## What to work on
Could you give the data below again exactly, apart from the pictures?

## Data section

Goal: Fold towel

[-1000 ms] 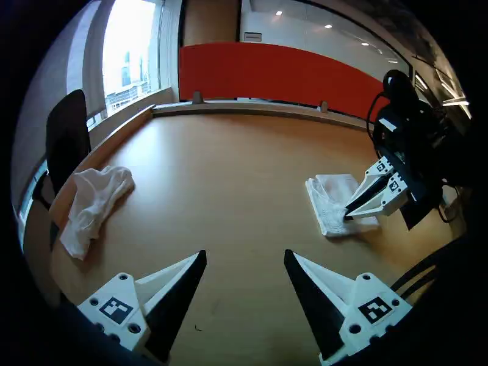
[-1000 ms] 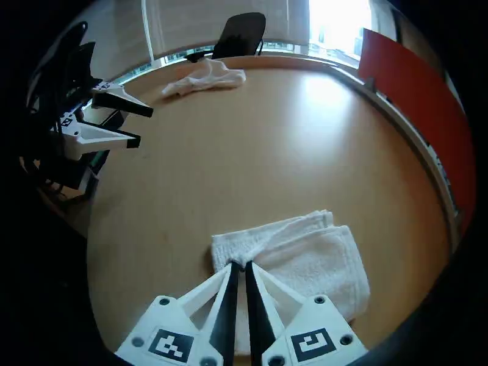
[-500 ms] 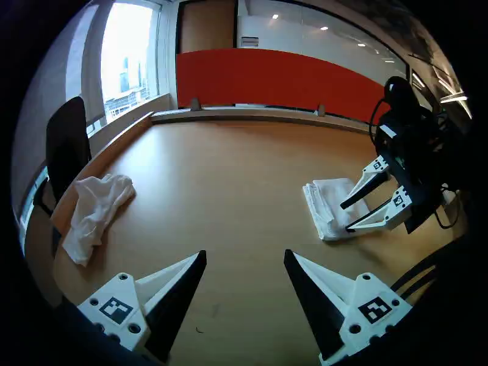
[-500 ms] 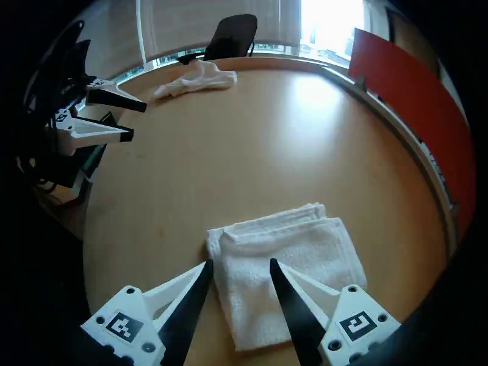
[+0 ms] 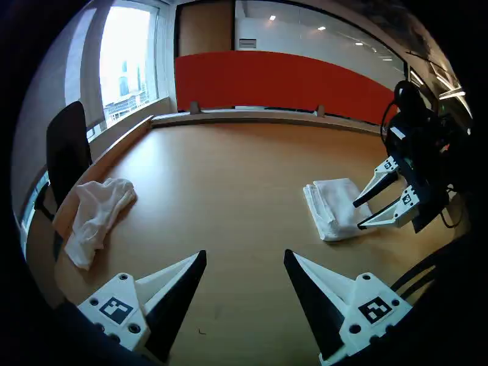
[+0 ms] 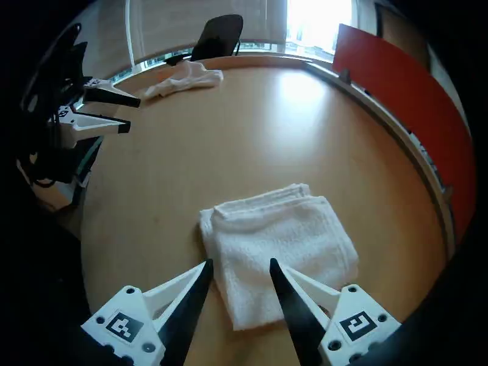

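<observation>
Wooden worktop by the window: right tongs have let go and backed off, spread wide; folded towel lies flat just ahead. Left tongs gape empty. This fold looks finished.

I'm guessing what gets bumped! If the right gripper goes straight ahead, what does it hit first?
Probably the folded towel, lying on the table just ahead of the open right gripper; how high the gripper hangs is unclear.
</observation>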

## Completed task
Goal: Fold towel

[-1000 ms] 
[-1000 ms] 
[-500 ms] 
[-500 ms] 
[+0 ms] 
[+0 ms] 

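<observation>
Wooden worktop by the window: right tongs have let go and backed off, spread wide; folded towel lies flat just ahead. Left tongs gape empty. This fold looks finished.

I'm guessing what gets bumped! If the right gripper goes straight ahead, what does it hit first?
Probably the folded towel, lying on the table just ahead of the open right gripper; how high the gripper hangs is unclear.
</observation>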

No other output is needed; the exercise is complete.